Step By Step
When you think about setting up maintenance, a persistent fear is that tasks may step on each other. You probably don’t want backups and CHECKDB and statistics maintenance running at the same time as statistics maintenance (notice I didn’t say index maintenance, here, because you’re smart and you skip it?). You may also throw in some other steps, like cleanup tasks something.
Your next fear is that if one step fails, you won’t go to the next step. For instance, a Sort from Statistics maintenance may fill up TempDB, a drive for backups may run out of space (or the network path could get yoinked), or there might be some (DEARPLEASEGODDONTLETITBECORRUPTION) error associated with DBCC CHECKDB (like one of those weird NTFS fragmentation errors) or something.
At no point should one step failure lead to another step not running, so you do something like this.

The trouble is, when a step fails, there’s no way for you to get a notification that a step failed (unless you write some custom code within the job).
Bummerino mi amigo.

In The Know
The smart thing to do is use built-in stored procs to call other jobs.

This allows you to retain control over job run order, and still get emails when individual job steps fail, because each job can report and alert on failure.
Update Antony correctly points out that this will go out and run your jobs asynchronously. There’s a second part to this where I discuss how to control that further.
Thanks for reading!
18 Comments. Leave new
Since start job sets the job running and then returns, this would end up running your jobs in parallel, not in sequence.
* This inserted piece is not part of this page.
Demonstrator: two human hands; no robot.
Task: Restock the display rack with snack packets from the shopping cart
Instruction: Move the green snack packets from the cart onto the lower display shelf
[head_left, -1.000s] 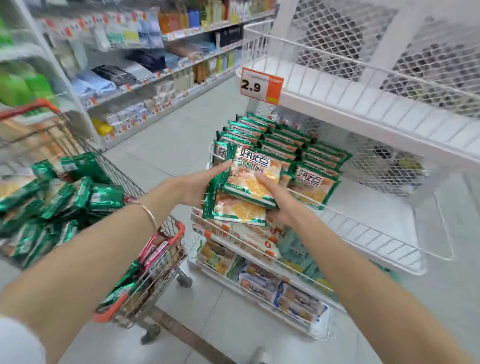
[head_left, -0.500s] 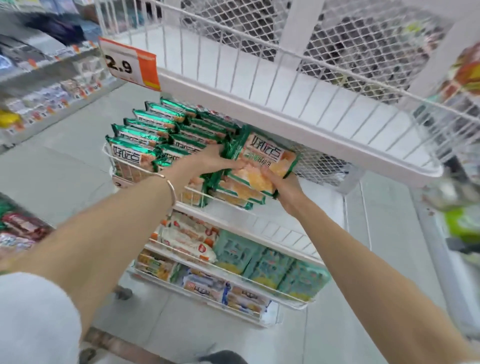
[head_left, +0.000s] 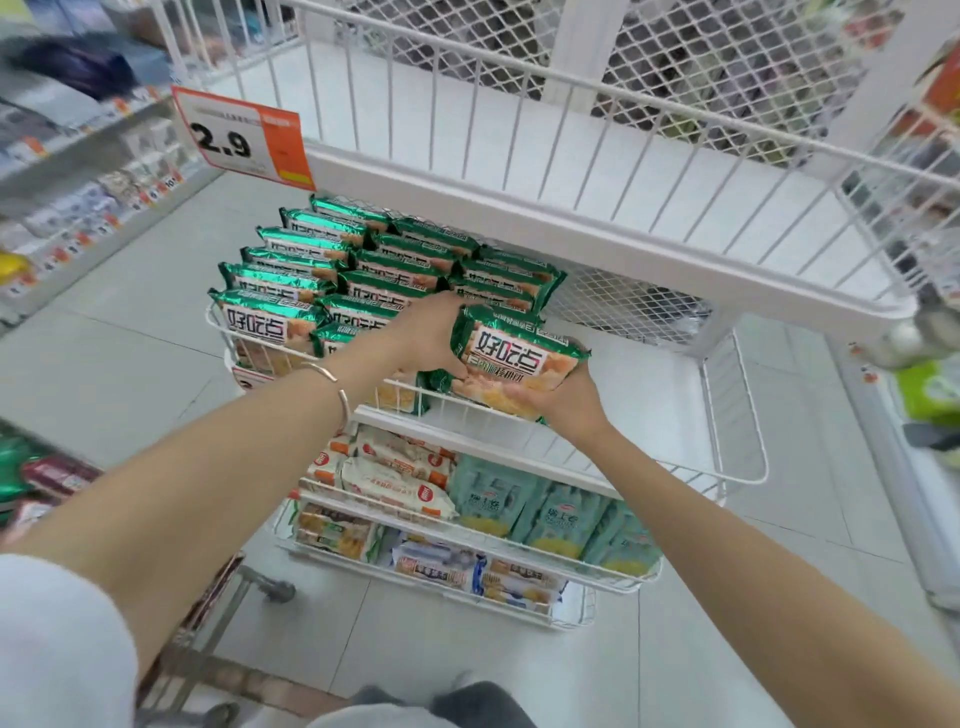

Yep! It takes some extra legwork to get them running as steps (which I’m working on another post about). This is just to help folks who need to get alerts for failures and have jobs continue. I’ll update the post to make that more clear.
Thanks!
Another way to do this is to setup an agent job that queries msdb..sysjobsteps and jobhistory to find failed jobs, get all of the details from the failed job, and then use sp_send_dbmail to email that to your admins. All of this can be done in a simple script in an Agent job. This wouldn’t work in all situations but most of the time when we set “Continue on failure” it’s not a critical step, if it was then we would fail the step and have it page an after-hours admin.
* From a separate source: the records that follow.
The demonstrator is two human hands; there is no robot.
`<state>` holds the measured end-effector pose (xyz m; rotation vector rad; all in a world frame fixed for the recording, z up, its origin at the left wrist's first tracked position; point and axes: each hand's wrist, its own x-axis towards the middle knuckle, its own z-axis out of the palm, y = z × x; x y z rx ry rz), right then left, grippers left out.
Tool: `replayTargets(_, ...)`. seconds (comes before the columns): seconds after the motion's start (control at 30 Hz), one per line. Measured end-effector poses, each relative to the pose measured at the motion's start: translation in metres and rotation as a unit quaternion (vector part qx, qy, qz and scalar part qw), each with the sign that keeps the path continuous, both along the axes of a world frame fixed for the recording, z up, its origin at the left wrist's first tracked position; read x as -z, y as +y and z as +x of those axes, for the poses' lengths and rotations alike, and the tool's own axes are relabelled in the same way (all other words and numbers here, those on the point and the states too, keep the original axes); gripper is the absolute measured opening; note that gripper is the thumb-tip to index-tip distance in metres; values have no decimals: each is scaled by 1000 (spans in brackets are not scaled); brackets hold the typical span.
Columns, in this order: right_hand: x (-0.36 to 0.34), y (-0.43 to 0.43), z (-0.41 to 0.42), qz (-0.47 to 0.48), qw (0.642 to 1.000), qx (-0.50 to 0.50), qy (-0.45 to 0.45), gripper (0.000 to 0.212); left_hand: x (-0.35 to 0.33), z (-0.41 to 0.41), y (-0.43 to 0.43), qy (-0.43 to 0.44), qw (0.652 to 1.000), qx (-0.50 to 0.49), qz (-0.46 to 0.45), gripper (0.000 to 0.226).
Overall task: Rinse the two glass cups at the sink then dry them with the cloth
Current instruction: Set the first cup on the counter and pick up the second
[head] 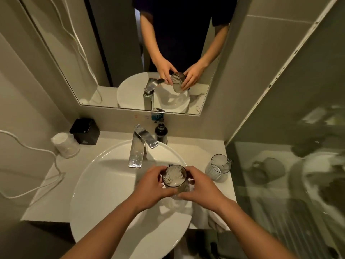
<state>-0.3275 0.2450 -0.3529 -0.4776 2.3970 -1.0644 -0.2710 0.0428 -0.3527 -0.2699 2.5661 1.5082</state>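
a ribbed glass cup [174, 177] is gripped by both hands, left hand [152, 184] and right hand [200, 186], over the sink [104, 184]; a second cup [218, 168] is stood on the table [196, 152].

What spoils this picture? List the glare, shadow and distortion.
Head view: warm, dim light; wide-angle bending bows the mirror edges; the tap throws a shadow across the basin; the glass panel at right carries smeared, blurry reflections; both cups stay fairly sharp.

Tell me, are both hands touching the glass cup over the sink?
Touching. The head view shows the left hand and the right hand wrapped around the sides of the glass cup, fingers pressed against the glass with no gap.
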Motion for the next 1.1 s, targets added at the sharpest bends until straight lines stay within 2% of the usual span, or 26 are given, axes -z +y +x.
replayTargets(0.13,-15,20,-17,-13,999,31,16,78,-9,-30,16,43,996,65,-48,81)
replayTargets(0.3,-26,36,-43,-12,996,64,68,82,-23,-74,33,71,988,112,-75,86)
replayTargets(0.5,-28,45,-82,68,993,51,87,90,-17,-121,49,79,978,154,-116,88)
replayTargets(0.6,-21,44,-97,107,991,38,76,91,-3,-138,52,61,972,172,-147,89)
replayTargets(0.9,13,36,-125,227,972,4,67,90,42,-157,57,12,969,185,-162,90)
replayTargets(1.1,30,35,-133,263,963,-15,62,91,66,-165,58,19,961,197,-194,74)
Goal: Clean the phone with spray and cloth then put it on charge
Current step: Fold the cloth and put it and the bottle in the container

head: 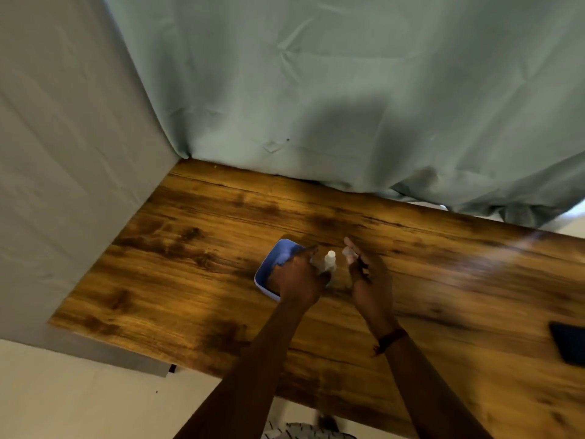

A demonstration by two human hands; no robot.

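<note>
At mid-desk, the left hand [297,277] curls its fingers round a small spray bottle [330,259], label unreadable, over a blue tray [275,264] with contents hidden, while the right hand [368,280] pinches a clear cap [349,253].

A wooden table with three small things on or over it.
The dark-grained brown table [190,248] carries a shallow blue tray [276,257] near its middle. A small clear spray bottle [330,263] stands upright just beside the tray's right side, its base hidden. A dark, blurred phone [569,346] lies flat, well apart at the right edge.
</note>
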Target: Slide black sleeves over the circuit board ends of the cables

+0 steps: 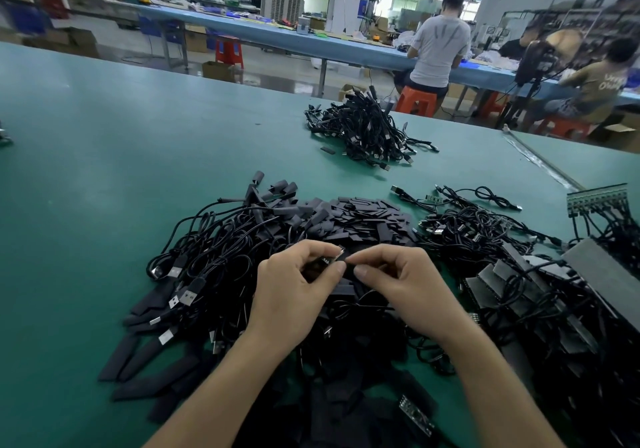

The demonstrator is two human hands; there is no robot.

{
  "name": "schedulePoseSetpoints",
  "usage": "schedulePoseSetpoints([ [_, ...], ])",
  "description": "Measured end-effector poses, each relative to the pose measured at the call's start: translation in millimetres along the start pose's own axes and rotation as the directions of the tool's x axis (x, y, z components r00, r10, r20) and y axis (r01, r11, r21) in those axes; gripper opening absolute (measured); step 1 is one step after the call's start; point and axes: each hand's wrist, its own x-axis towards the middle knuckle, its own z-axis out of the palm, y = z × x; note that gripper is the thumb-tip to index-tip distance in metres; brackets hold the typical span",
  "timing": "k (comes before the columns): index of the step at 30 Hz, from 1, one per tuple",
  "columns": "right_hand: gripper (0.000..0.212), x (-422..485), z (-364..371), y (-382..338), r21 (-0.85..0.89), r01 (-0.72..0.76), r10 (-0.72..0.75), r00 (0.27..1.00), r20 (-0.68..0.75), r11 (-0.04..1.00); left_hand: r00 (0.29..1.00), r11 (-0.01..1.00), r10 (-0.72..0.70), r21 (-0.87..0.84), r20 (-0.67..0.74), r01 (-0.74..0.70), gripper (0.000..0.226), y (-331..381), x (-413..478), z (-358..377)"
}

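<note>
Toward the table's near edge, over the sleeve heap, the left hand pinches a cable's board end level — seemingly so the right hand, pinching what looks like a black sleeve, can slide it on.

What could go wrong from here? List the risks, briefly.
1. The left hand pinches the circuit board while the right hand pinches what looks like a black sleeve. If the sleeve's mouth meets the board askew, it may snag on the components.
2. Both hands work right above the tangled cables. The board's own cable may catch there and tug the board out of the fingers.
</note>
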Motion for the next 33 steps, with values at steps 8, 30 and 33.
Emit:
schedulePoseSetpoints([
  [8, 0.025, -13.5, 16.1, 11.2, -0.383, 0.184, -0.258, 0.954, -0.152, 0.905, 1.0, 1.0, -0.013, -0.013, 0.01, 0.013, 0.014, 2.6, -2.0, 1.0],
  [30, 0.022, -25.8, -4.7, 16.4, -0.312, 0.036, -0.123, 0.957, -0.262, 0.949, 0.985, 1.0, 0.0, -0.001, 0.173, 0.0, 0.024, 3.8, -2.7, -2.7],
  [33, 0.022, -25.6, -3.6, 15.5, -0.321, 0.049, -0.134, 0.959, -0.249, 0.946, 0.983, 1.0, 0.004, 0.01, 0.183, -0.006, 0.024, 5.6, -2.7, -3.1],
])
A simple way I have done it in the past is to have every other step in the job be a failure email step. Each real step would continue to the next step on failure (so you get an email alert) or skip over the next step on success. The failure email step would simply go to the next step on both failure and success. That would let me track the success/failure of each step in the job.
Hi Erik,
This is a common issue that most sql server shops will face and this is a timely discussion for m shop.
Can I tell my manager (LOL) you will shortly provide the second post for how to make the executions synchronous?
And Seth’s suggestion seems obviously simple and straightforward, although perhaps involves a fair amount of redundant code…
As long as you don’t mind a little looping code, sure.
Otherwise, there are third party tools out there that make job chaining simple (SentryOne has Event Manager, for instance).
Thanks!
without a few loops here and there we wouldn’t see much useful programming deployed in the world, (thought not so much in sql for very good reason)…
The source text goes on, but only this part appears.